■ The problem:
Using the data below, copy each line that includes the word "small".

■ Records supplied:
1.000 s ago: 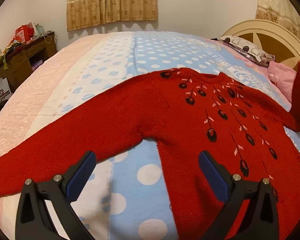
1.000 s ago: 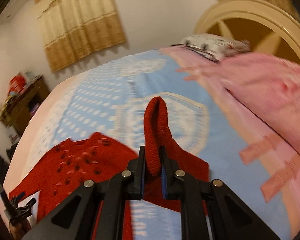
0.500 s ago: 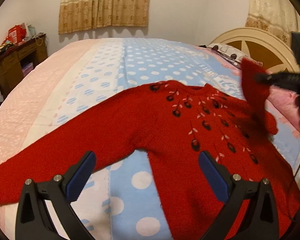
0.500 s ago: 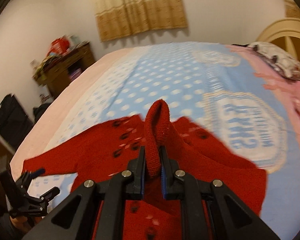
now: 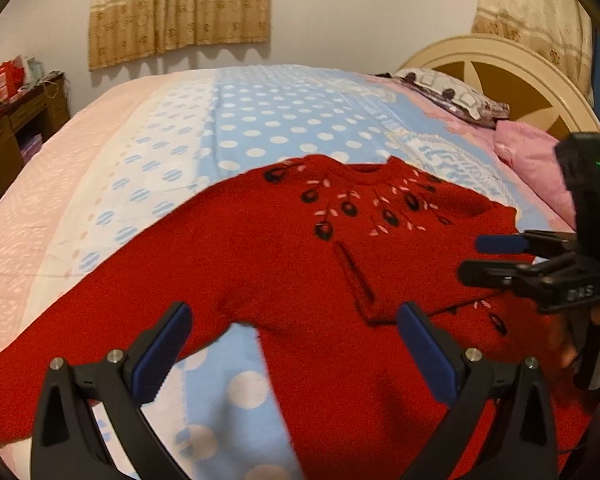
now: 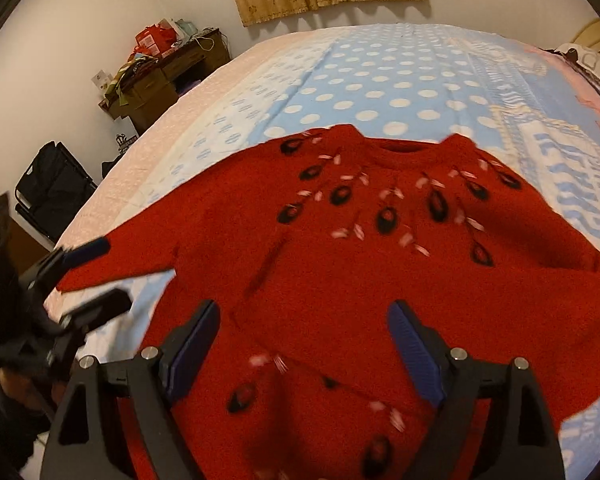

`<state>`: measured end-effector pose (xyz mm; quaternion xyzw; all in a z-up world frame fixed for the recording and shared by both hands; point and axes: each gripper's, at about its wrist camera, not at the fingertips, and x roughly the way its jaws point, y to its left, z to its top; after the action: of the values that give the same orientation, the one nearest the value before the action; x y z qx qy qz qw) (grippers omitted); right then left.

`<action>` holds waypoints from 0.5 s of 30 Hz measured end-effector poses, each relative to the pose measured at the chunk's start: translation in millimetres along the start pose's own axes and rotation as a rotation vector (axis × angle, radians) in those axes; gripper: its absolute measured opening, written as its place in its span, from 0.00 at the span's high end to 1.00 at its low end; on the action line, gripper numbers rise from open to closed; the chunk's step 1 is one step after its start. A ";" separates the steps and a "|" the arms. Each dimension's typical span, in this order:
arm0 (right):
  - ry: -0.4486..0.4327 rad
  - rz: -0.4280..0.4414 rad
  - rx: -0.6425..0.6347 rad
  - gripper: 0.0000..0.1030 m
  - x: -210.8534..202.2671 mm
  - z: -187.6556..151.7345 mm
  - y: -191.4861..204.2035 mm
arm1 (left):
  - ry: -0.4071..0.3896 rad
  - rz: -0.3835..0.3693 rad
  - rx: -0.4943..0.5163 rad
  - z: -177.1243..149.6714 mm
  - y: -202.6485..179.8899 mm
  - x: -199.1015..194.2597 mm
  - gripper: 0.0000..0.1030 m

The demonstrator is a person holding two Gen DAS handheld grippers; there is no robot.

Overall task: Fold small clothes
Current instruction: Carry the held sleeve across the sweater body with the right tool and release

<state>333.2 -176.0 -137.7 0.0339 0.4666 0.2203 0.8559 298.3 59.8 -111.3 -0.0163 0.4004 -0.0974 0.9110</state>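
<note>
A red knitted sweater with black and pink flower marks lies flat on the bed; it also shows in the right wrist view. Its right sleeve is folded across the chest. Its left sleeve stretches out flat to the left. My left gripper is open and empty, just above the sweater's lower left part. My right gripper is open and empty over the folded sleeve, and it shows in the left wrist view at the right.
The bed has a blue polka-dot and pink cover. A cream headboard and pillows are at the right. A cluttered wooden desk and a black bag stand left of the bed.
My right gripper carried the right sleeve across the sweater's chest, opened and let it go. The sleeve now lies folded on the body. My left gripper stayed open.
</note>
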 end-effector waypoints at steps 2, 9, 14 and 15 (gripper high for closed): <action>-0.016 -0.027 0.022 0.16 -14.6 -7.2 -12.9 | 0.016 -0.018 0.002 4.3 -8.0 7.9 0.00; -0.043 -0.094 0.098 0.16 -52.7 -39.5 -48.7 | 0.092 -0.075 0.076 19.2 -50.5 48.8 0.06; -0.038 -0.075 0.127 0.16 -68.1 -64.9 -62.9 | 0.167 -0.053 0.137 22.6 -68.2 89.0 0.35; -0.039 -0.081 0.129 0.16 -70.9 -68.5 -65.3 | 0.197 -0.056 0.124 23.0 -67.6 100.3 0.45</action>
<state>266.9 -273.9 -137.8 0.0746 0.4642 0.1543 0.8690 370.3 -26.7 -161.3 0.0385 0.4806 -0.1483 0.8634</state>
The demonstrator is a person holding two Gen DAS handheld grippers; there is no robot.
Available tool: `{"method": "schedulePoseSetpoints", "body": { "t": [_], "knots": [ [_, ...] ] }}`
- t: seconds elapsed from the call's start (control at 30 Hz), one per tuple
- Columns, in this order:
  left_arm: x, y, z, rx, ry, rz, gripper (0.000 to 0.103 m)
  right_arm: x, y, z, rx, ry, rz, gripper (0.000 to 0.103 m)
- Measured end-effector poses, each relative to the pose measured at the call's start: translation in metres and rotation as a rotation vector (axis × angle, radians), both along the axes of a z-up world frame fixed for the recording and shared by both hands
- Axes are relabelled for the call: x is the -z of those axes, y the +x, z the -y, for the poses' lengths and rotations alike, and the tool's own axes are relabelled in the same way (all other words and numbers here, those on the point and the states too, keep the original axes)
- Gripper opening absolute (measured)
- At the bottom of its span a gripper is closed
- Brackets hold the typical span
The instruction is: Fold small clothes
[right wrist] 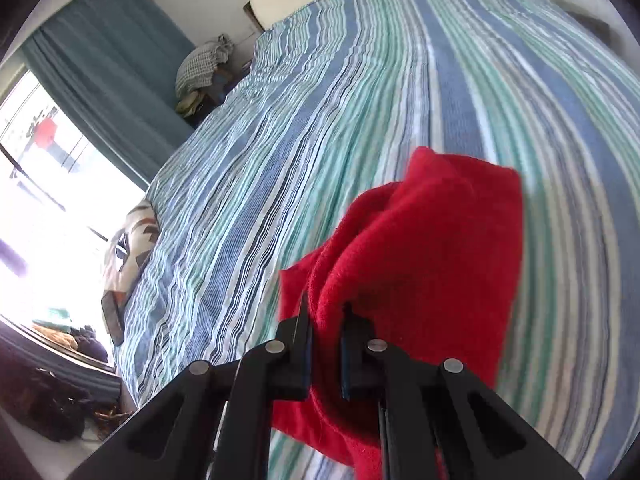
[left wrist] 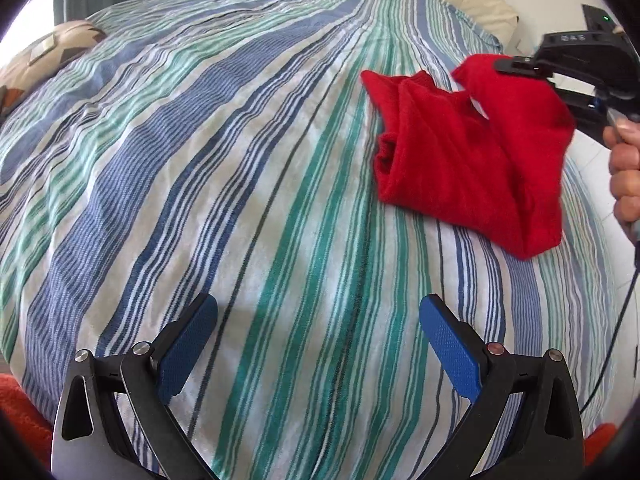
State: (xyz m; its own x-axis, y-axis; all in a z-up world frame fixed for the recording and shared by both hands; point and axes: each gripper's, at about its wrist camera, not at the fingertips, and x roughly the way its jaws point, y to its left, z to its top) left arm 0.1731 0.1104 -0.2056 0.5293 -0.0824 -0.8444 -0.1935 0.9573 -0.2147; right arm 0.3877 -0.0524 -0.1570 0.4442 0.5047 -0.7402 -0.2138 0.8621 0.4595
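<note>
Right now you are holding the left gripper (left wrist: 318,344) low over the striped bedspread (left wrist: 200,184), its blue-padded fingers (left wrist: 188,350) standing wide apart with only bare cloth showing between them. Just beyond and to its right, the red garment (left wrist: 452,164) is lying bunched on the bedspread, one end draped flat and the other being lifted off the bed. Your right gripper (right wrist: 326,312) is pinching that raised end, its jaws pressed close on a fold of the red fabric, which is hanging down around and below them in the right wrist view. Your hand (left wrist: 626,172) is gripping the handle at the edge of the left view. Farther off, a patterned cushion (left wrist: 48,56) is resting near the bed's far edge, beside the teal curtain (right wrist: 112,64) and bright window (right wrist: 44,200).
</note>
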Motion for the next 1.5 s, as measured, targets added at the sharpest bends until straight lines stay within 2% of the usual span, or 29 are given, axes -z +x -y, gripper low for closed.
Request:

■ Task solution:
Overall task: Fold small clothes
The instruction is: Fold small clothes

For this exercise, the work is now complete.